The volunteer organization said it has secured the support of the Hardin County legislative delegation in its efforts to revise a 2006 law related to formation of a unified local government.
HCU has been assuring cities in recent weeks it will ensure a city’s majority vote would be respected if residents vote against unification, even if the county as a whole favors unification. To do so, HCU plans to present an amendment to the law to clear up the confusion.
The uncertainty has added more fuel to the opposition’s fire as members of Elizabethtown and Radcliff city councils have said it is unwise to move forward on unification with so many unknowns lingering.
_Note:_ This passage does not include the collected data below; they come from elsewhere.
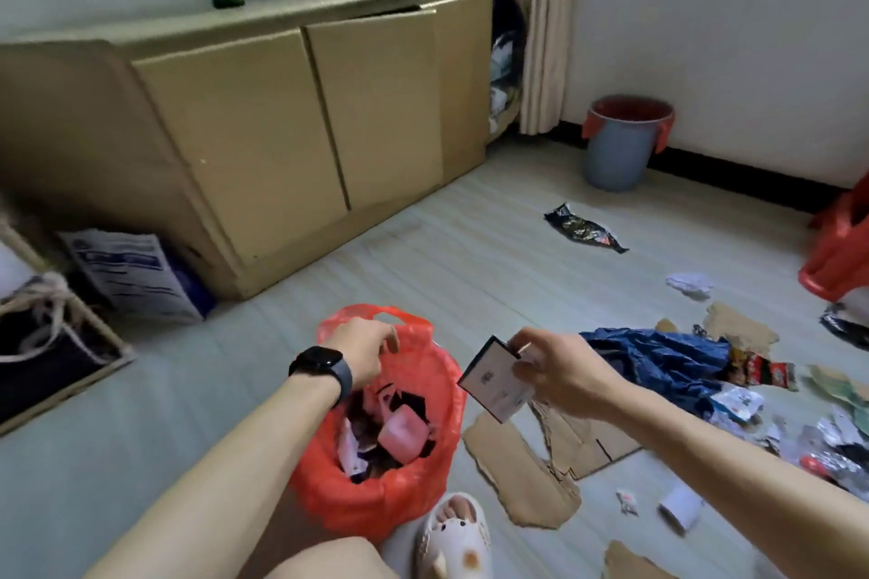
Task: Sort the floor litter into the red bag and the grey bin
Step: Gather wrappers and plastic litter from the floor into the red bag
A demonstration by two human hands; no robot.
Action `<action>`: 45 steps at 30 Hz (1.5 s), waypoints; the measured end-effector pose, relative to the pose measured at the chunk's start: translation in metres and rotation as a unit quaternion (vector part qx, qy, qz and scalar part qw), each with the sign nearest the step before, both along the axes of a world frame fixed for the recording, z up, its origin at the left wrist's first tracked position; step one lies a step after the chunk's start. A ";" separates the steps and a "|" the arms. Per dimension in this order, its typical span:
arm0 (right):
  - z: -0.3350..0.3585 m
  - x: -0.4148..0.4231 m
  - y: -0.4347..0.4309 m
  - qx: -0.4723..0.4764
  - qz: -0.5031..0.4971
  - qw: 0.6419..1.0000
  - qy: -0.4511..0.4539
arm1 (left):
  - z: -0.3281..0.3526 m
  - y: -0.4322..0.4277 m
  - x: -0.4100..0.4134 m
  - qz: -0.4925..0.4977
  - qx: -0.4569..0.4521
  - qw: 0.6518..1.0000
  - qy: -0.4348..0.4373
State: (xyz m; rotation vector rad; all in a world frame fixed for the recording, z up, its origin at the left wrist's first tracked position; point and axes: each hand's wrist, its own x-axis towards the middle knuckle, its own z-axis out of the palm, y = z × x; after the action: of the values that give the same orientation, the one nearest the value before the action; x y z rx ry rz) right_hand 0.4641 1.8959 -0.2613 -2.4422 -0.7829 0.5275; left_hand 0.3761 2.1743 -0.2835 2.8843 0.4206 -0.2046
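Your left grip (364, 350) pinches the rim of the thin red plastic bag (343, 498), which stands open on the floor (470, 259). Your right grip (559, 371) holds a small white card box (493, 383) just beside the bag. The round grey plastic bin (618, 150) stands well apart by the wall (705, 14). The box's print is too blurred to read.

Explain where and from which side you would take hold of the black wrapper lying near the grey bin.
Probably pinch the black wrapper at its crumpled middle, from above: it lies flat on the floor, apart from other litter, so raised creases offer the easiest grip.
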 end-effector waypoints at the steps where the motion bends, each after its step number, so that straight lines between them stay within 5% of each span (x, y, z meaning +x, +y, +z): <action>1: 0.000 -0.005 0.014 0.015 0.000 1.000 0.010 | -0.010 0.009 -0.009 0.021 -0.009 1.000 0.013; 9: -0.055 -0.033 0.118 0.079 0.020 0.997 0.016 | -0.088 0.046 -0.038 0.112 -0.048 0.992 -0.007; 15: -0.100 -0.048 0.141 0.051 0.128 0.987 0.082 | -0.120 0.060 -0.076 0.105 0.050 0.993 -0.025; 20: -0.138 -0.055 0.118 -0.075 0.177 0.971 -0.143 | -0.127 0.065 -0.097 0.112 0.060 0.992 0.018; 25: -0.123 -0.057 0.083 -0.082 0.143 0.976 -0.142 | -0.101 0.053 -0.085 0.107 0.034 0.992 0.055; 30: -0.062 -0.044 0.036 -0.099 0.116 0.968 -0.199 | -0.043 0.020 -0.037 0.021 -0.041 0.998 0.045; 38: 0.041 -0.052 -0.155 -0.237 -0.099 0.947 -0.192 | 0.068 -0.162 0.067 -0.251 -0.041 0.967 0.012; 45: 0.058 -0.090 -0.295 -0.295 -0.230 0.919 -0.125 | 0.057 -0.324 0.053 -0.375 -0.082 0.923 0.013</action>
State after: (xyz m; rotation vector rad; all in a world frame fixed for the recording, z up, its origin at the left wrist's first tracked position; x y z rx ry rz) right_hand 0.3738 1.6011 -0.2037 -3.1645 -0.1049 0.2911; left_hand 0.4289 1.8505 -0.2263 2.7228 -0.6881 -0.3716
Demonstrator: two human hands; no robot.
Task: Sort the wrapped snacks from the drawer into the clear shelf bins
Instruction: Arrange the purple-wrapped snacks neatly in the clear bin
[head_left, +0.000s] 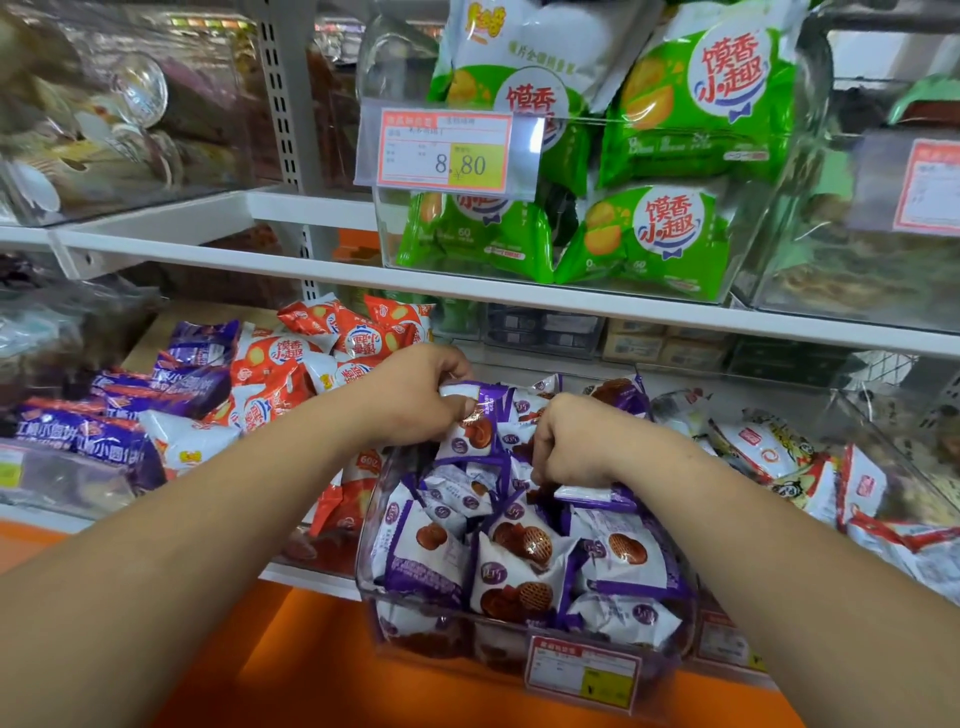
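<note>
Purple-white snack packs (524, 551) fill the clear bin (370, 582). Left hand (415, 395) grips one at the top; right hand (576, 441) curls round another, I think. Green packs (670, 234) fill the upper bin (744, 244).

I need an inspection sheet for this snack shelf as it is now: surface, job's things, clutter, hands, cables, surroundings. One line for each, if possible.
Surface: white shelf edge beside the clear bin; orange ledge below.
Job's things: purple packs fill the bin.
Clutter: orange packs and dark packs piled to the left; white packs to the right.
Hands: left hand grips a first pack above the pile; right hand has its fingers curled round a second pack.
Cables: nothing seen.
Surroundings: upper bin with green packs and a price tag reading 8.80.
</note>
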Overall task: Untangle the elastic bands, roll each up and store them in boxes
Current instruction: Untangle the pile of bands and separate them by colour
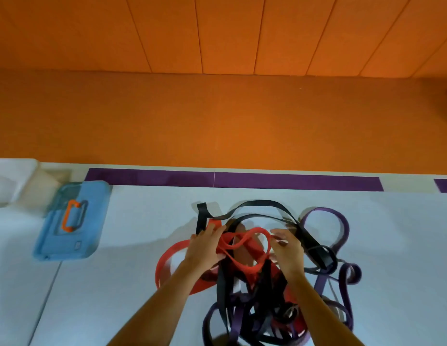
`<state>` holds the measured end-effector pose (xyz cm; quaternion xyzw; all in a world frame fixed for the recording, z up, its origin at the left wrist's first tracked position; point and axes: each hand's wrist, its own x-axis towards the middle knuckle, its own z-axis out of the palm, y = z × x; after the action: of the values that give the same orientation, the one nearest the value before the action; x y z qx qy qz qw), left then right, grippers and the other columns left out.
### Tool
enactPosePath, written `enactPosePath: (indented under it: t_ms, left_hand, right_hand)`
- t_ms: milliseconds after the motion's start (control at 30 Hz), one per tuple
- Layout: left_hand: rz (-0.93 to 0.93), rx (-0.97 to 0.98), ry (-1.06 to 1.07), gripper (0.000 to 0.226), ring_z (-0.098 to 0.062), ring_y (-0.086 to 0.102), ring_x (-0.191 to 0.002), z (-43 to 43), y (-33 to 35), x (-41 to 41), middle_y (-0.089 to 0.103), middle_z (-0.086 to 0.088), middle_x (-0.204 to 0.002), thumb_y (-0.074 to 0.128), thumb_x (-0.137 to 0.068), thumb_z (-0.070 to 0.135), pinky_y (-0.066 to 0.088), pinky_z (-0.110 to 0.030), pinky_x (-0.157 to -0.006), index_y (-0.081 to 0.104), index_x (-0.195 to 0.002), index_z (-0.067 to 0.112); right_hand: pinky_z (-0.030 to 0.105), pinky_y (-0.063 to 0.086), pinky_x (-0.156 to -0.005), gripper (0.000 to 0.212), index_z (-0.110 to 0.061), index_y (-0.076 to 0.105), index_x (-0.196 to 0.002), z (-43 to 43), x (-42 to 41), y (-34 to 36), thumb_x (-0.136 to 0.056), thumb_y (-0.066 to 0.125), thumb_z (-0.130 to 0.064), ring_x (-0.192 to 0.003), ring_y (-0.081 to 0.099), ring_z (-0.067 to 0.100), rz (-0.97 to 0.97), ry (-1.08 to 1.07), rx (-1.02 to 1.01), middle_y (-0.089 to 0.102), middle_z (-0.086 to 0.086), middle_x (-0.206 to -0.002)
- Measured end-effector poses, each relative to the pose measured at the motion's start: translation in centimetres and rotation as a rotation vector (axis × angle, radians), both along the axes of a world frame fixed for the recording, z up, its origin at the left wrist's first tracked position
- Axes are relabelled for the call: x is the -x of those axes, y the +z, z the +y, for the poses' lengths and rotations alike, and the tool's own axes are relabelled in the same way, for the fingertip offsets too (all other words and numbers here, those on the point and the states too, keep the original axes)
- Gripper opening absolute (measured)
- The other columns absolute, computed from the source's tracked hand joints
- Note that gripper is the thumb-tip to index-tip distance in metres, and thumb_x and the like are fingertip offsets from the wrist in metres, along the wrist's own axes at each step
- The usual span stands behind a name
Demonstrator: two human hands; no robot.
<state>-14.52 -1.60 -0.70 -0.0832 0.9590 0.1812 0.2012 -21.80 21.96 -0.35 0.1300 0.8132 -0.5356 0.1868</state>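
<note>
Blue box (70, 221) lay well left. Flat black bands (257, 203) and purple bands (343, 224) crossed the looped red band (254, 229); left hand (205, 248) gripped it, right hand (289, 253) pinched it.

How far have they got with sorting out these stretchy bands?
Barely begun. Done: nothing; no band is rolled and the blue box lies closed at the side. In hand: the left hand and right hand grip a thin red band above the heap. Left: black bands, purple bands and a wide red band lie tangled, all unrolled and unboxed.
</note>
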Motion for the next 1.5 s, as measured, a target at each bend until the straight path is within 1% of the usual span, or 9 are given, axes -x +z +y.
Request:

Radcliff City Council voted last week to withdraw the city from unification talks while Elizabethtown officials canceled a meeting with HCU.
Members of HCU have said everyone is in agreement the issue must be resolved before any unification plan can be sent to the voters for consideration.
“HCU has been clear from the beginning that a community’s vote needs to be respected … no means no,” said HCU consultant Luke Schmidt in a statement. “HCU believes that the law needs to be revised to assure the integrity of any community’s vote on unification.”
Schmidt’s viewpoint is shared by local legislators.
“The law needs to be revised and clarified to allow Hardin County voters, in each of its cities, the flexibility to approve or not approve unification,” said State Rep. Jimmie Lee, D-Elizabethtown, in a statement. “I will be working with my colleagues in the General Assembly to bring about the changes needed in order to further strengthen this law and make it work for Hardin County.”
State Rep. Tim Moore, R-Elizabethtown, said he wants to protect the integrity of each vote through the unification process.
“Many folks are concerned that their local city will be forced into unification, even if the majority of voters in that city oppose unification,” Moore said in a statement. “As this issue goes forward, we will need to be able to clarify the existing statutes and alleviate that concern.”
Schmidt said HCU hopes to have legislation drafted as soon as possible to present to the legislature and is willing to partner with other counties considering unification in seeking the revisions.
In the meantime, Schmidt said HCU will keep local governments and Hardin County residents informed.
State Sen. Dennis Parrett, D-Elizabethtown, said the issue must be handled carefully.
“All aspects of unified government should be presented to the voters for their consideration,” Parrett said in a statement. “Yet, when the plan is put forth, voters should rest assured that the majority vote from their community will be respected, be it positive or negative.”